Saint Jean Chrysostome
Une des preuves de sa divinité, c'était de révéler publiquement le secret des cœurs. Il ajoute : « Donc, quand vous verrez le Fils de l'homme monter où il était auparavant ? » Suppléez : Que direz-vous ? C'est la réflexion qu'il avait déjà faite à Nathanaël : « Parce que je vous ai dit : Je vous ai vu sous le figuier, vous croyez ; vous serez témoin de plus grandes choses. » Nôtre-Seigneur n'ajoute pas ici difficultés sur difficultés, mais il veut les attirer par la grandeur et le nombre des vérités sublimes qu'il leur enseigne.

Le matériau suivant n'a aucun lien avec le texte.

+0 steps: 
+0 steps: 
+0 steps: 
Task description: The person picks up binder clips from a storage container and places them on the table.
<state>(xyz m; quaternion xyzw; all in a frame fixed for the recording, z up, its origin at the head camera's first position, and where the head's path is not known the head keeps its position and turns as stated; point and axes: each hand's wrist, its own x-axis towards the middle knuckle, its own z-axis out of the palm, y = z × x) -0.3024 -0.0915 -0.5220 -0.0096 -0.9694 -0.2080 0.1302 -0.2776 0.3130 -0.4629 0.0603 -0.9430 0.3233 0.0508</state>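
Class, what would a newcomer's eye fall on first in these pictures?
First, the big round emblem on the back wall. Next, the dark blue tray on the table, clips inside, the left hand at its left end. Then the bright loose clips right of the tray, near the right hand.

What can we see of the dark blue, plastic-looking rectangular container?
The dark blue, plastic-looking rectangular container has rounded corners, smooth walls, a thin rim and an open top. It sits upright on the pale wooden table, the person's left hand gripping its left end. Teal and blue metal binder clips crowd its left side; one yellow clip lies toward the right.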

S'il leur avait dit simplement tout d'abord qu'il était descendu du ciel, sans rien ajouter de plus, il aurait augmenté le scandale de ceux qui l'écoutaient ; il suit donc une marche toute différente, il déclare que sa chair est la vie du monde, que de même qu'il a été envoyé par son Père vivant, il vit aussi par son Père, et c'est alors qu'il ajoute qu'il est descendu du ciel pour faire disparaître toute espèce, de doute. Ce n'est donc point pour scandaliser ses disciples, c'est au contraire pour détruire le scandale que ses paroles avaient fait naître qu'il s'exprime de la sorte. Tant qu'ils ne voyaient en lui que le Fils de Joseph, ses paroles n’avaient pour eux aucune autorité ; ceux au contraire qui croiraient qu’il était descendu du ciel, et qu'il devait y remonter, prêteraient une attention plus grande à ses enseignements.